Aquel había sido su refugio durante los últimos dos años y, aunque de verdad no quería la propiedad, le dolería dejar atrás todo aquello. Rafael sería enterrado al día siguiente en el cementerio de la finca y ella se iría por la noche.
Podía ver los faros de varios coches que subían por la colina hacia la residencia y tomó aire, intentando armarse de valor. No había visto a ningún miembro de la familia Romano en mucho tiempo, pero Rafael había dejado claro cómo debía ser el funeral y sus deseos serían cumplidos.
Cenarían juntos esa noche. Angela no se reuniría con ellos porque, a pesar de haber conservado el apellido, ya no era parte de la familia, pero sus hijos, su hermano, su cuñada y algunos primos brindarían por Rafael antes de enterrarlo al día siguiente.
La más joven, Ariana, bajó del helicóptero y subió a uno de los coches. Era una joven morena de piernas largas, tan mimada como guapa. El siguiente era Stefano, su hermano mellizo, que había llevado a Eloa, su guapísima prometida brasileña. Stefano era tan atractivo como Ariana e igualmente arrogante.
Todos los Romano eran arrogantes, pero el hermano mayor, Dante, se llevaba la palma. Y allí estaba, bajando del helicóptero en ese momento.
Mia se preparó para la aparición de su última conquista, pero en lugar de una altísima modelo rubia quien bajó del aparato fue Angela Romano. Iba vestida de negro de los pies a la cabeza y se apoyaba en la mano de su hijo para bajar por la escalerilla.
Ah, de modo que ese era el juego, pensó. Angela haciendo el papel de la auténtica viuda.
Si ellos supieran…
Dante miró hacia la casa y Mia dio un paso atrás, aunque estaba demasiado lejos como para verla.
De todos los Romano, era él quien la ponía más nerviosa porque su odio era palpable.

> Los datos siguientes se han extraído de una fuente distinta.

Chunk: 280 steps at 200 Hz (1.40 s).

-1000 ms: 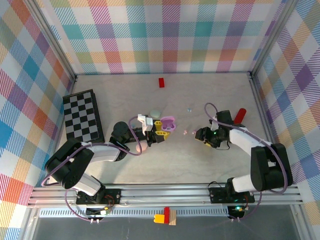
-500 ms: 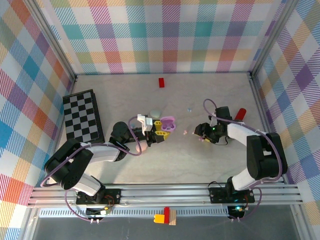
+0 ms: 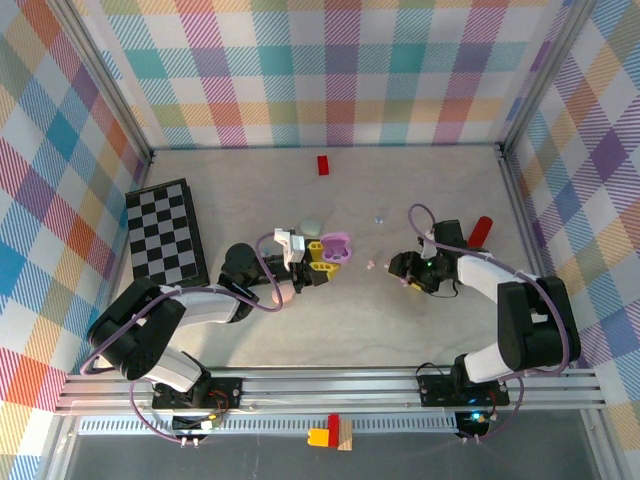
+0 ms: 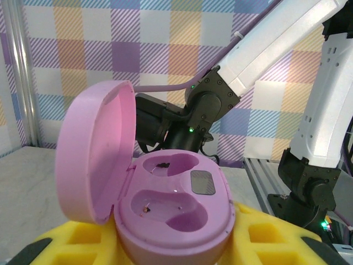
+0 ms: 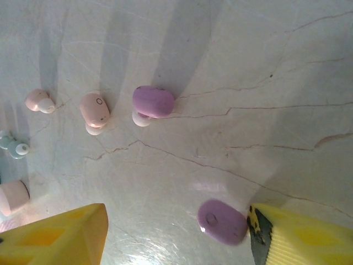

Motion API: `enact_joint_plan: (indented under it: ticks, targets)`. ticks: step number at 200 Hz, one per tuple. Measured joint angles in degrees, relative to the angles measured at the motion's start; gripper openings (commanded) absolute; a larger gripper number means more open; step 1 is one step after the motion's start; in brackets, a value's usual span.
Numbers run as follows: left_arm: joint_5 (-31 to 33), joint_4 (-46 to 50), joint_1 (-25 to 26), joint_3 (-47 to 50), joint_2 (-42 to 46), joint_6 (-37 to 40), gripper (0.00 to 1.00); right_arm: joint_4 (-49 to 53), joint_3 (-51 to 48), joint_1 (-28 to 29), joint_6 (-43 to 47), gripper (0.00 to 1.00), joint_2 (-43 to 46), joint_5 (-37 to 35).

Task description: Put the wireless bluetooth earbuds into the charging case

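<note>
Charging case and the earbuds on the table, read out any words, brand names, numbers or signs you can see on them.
No readable words, brands or numbers.
charging case: a small grey patch between the sockets, nothing legible on it.
pink earbud and lower lilac earbud: each has a tiny ring mark, too small to tell whether it is a letter.

Bare table (image 3: 380,330) lies open near both arm bases; chessboard (image 3: 165,232) fills the left side; red block (image 3: 323,165) near the back wall; red cylinder (image 3: 481,230) just behind the right arm (image 3: 500,285); open lilac case (image 3: 336,246) and loose earbuds (image 5: 153,101) crowd the middle
</note>
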<state>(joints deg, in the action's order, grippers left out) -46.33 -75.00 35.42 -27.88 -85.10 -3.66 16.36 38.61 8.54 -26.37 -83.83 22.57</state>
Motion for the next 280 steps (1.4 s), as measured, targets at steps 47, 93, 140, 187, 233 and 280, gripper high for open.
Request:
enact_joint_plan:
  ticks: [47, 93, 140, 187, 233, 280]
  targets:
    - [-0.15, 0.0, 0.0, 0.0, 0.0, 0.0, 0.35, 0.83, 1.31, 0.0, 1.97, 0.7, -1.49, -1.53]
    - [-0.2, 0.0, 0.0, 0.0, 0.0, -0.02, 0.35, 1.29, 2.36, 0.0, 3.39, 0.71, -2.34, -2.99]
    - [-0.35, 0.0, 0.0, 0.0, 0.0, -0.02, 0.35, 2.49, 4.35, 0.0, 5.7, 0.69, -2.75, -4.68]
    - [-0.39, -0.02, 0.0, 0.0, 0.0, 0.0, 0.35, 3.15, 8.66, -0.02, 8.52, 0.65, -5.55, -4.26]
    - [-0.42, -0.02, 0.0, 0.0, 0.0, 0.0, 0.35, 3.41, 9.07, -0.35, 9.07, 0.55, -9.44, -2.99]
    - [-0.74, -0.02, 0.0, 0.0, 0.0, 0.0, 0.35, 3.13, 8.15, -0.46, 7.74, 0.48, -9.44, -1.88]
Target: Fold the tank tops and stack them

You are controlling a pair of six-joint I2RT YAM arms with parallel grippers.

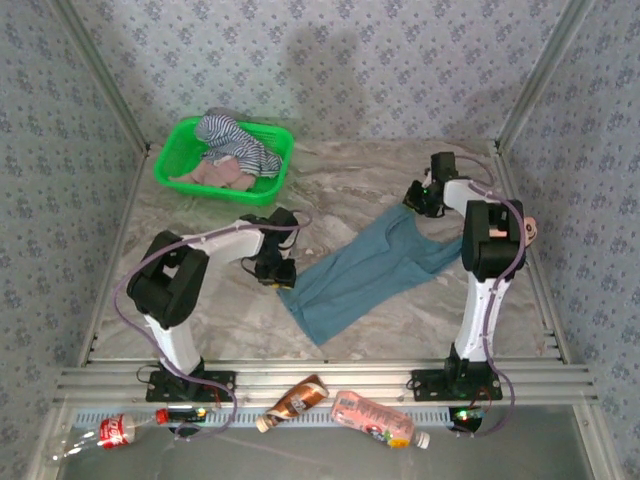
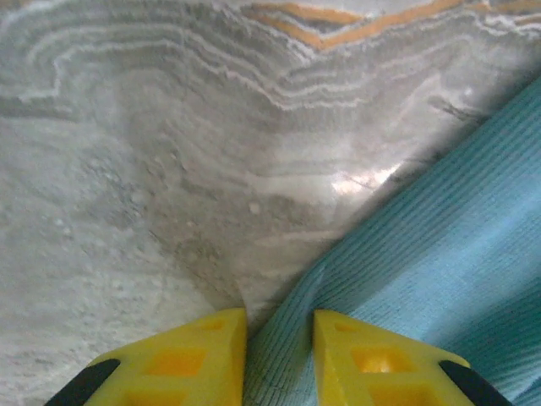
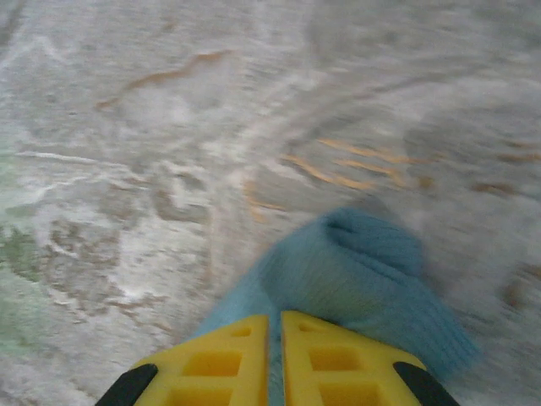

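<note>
Marbled bench, floral walls, one teal tank top, two more tops in one green basket, right gripper clamping the teal, left gripper narrow astride its hem, hold unclear to me.

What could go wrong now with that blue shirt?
1. The left gripper has only the very edge of the teal top between its jaws, so the cloth may slip out when lifted.
2. The right gripper pinches a bunched end, so the fold could come out crooked.

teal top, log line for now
teal top: spread on table | left gripper: open astride left edge | right gripper: shut on far end
</note>
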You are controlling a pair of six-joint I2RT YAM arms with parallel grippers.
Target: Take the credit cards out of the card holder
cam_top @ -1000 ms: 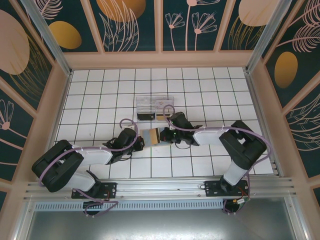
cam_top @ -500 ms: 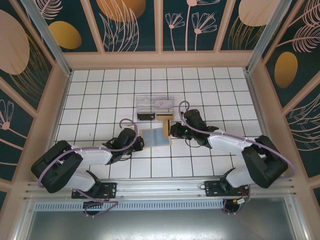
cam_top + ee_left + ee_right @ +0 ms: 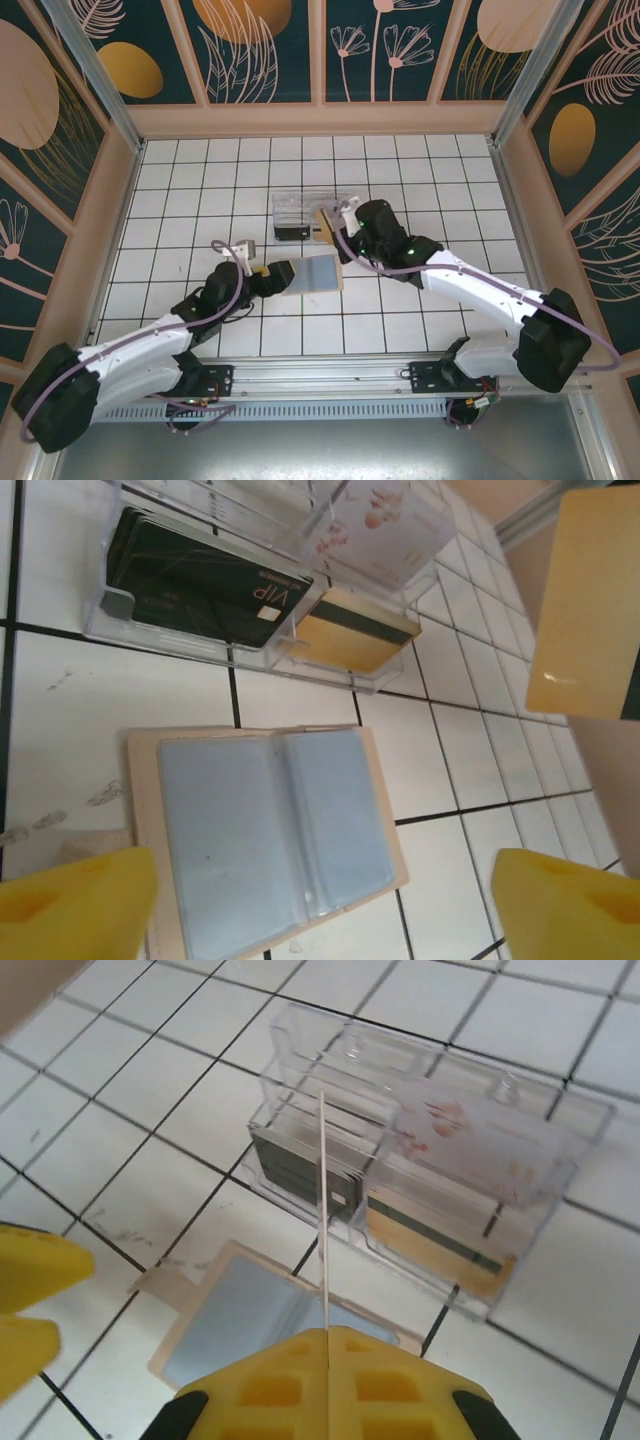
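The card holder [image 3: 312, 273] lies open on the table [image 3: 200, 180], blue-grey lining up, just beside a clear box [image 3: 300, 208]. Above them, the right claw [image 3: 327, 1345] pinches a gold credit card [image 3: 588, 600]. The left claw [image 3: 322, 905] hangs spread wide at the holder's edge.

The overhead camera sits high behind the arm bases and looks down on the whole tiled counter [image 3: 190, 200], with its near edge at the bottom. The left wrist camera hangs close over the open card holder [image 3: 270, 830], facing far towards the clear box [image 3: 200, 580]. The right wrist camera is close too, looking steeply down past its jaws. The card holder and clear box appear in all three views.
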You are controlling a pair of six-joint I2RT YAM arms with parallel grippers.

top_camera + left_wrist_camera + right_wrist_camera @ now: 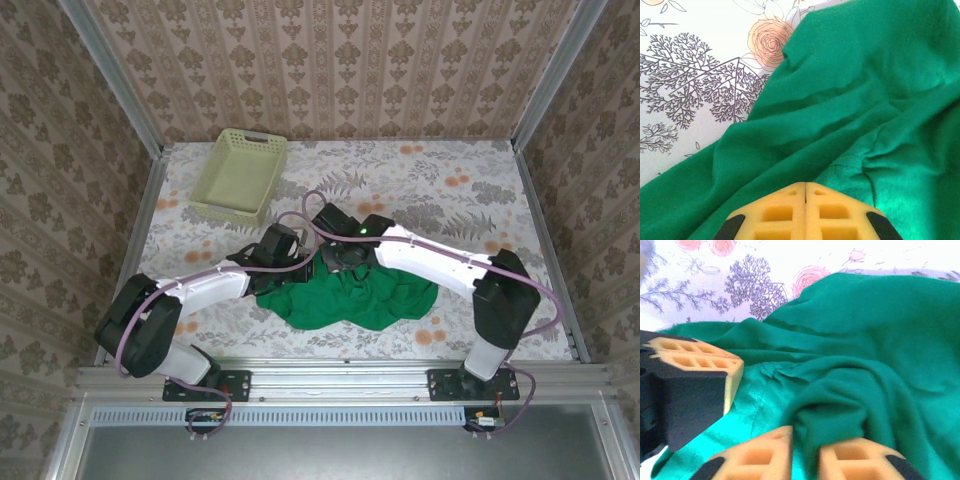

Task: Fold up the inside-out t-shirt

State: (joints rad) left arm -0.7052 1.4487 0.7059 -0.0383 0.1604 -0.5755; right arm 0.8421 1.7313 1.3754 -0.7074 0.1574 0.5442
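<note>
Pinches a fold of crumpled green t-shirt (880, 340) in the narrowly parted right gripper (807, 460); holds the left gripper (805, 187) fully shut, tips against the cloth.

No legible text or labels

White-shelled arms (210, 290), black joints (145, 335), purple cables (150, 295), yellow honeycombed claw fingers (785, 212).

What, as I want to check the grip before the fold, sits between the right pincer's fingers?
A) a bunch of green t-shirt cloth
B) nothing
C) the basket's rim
A: in the right wrist view, a bunched fold of the green t-shirt is pinched between the two fingers of the right pincer.
</note>
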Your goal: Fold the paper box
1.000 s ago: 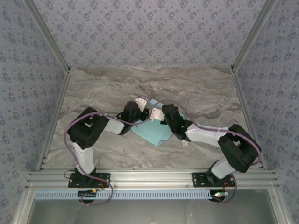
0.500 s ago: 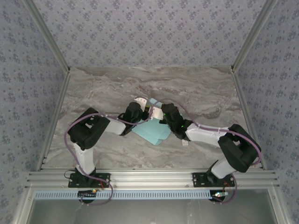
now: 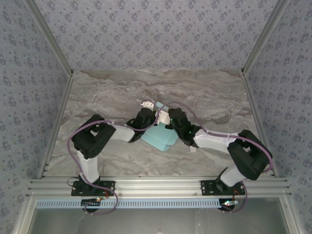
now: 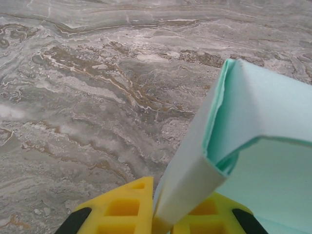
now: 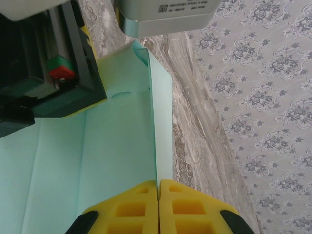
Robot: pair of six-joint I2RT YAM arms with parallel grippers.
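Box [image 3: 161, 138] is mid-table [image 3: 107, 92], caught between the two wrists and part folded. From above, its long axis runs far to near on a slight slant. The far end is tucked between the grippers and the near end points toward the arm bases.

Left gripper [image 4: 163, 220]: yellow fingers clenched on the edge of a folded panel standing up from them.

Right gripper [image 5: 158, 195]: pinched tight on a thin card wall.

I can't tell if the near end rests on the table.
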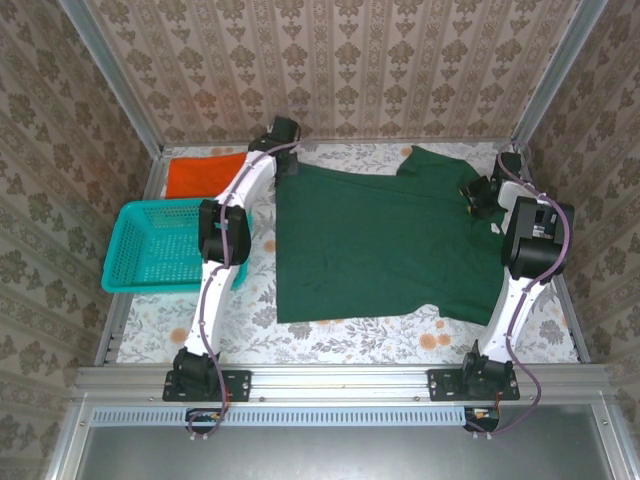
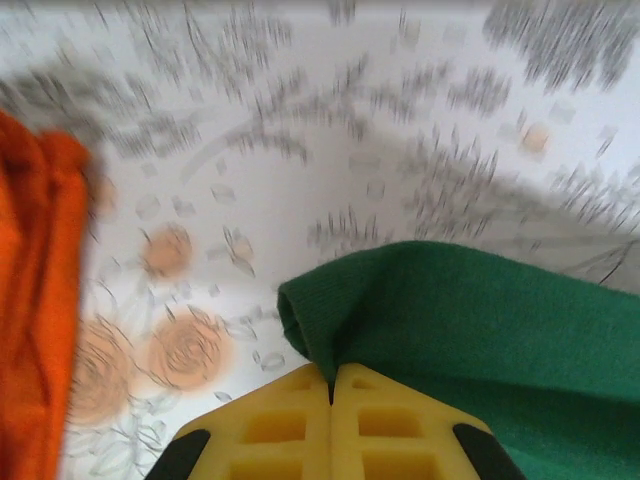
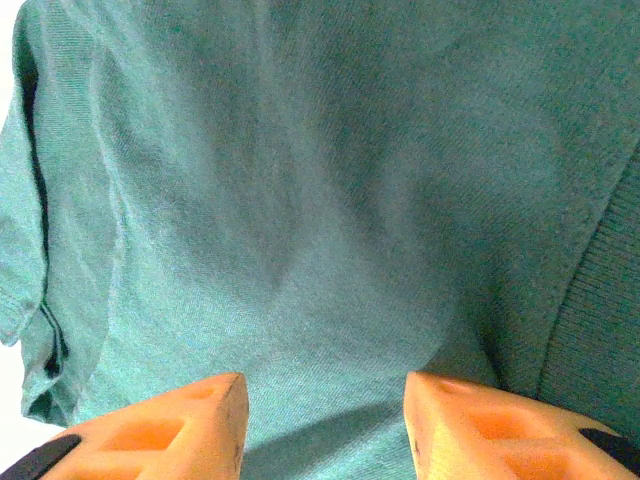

Insistía en que todos hablasen su idioma cuando se reunían con ella, pero no por consideración sino para dejar claro que ella no hablaba italiano y también, estaba segura, para que entendiese las pullas que le dirigían.
Mia temía encontrarse con él. Cada vez que se veían, esos ojos negros parecían clavarse en su alma, diciéndole en silencio que sabía que no amaba a su padre, que solo se había casado con Rafael por dinero y que el matrimonio era una farsa.
Y tenía razón, pero Dante no sabía toda la verdad y no debía saberla nunca.
Pero no era solo la farsa del matrimonio lo que la ponía nerviosa sino el propio Dante. Aquel hombre provocaba en ella unos sentimientos que nunca antes había experimentado y que no quería explorar…
Sylvia, el ama de llaves, llamó a la puerta y asomó la cabeza en la habitación para decirle que la familia de Rafael llegaría en cinco minutos.
Mia apretó los labios.
–¿Cómo estás tú, Sylvia?
–Bien –respondió la mujer, encogiéndose de hombros–. Bueno, un poco triste.
–Lo sé.
–Y un poco preocupada también. Mi marido y yo… en fin, echaremos mucho de menos al señor Romano. Y también a usted.
Mia sabía que la pareja había vivido allí durante muchos años y debían estar preocupados por su puesto de trabajo.
–Gracias –le dijo, dando un paso adelante para abrazarla. Mia no era particularmente afectuosa, pero adoraba a Sylvia, que siempre había sido cariñosa con ella–. Será mejor que bajemos. Los saludaré y les ofreceré una copa, pero cenaré en mi habitación.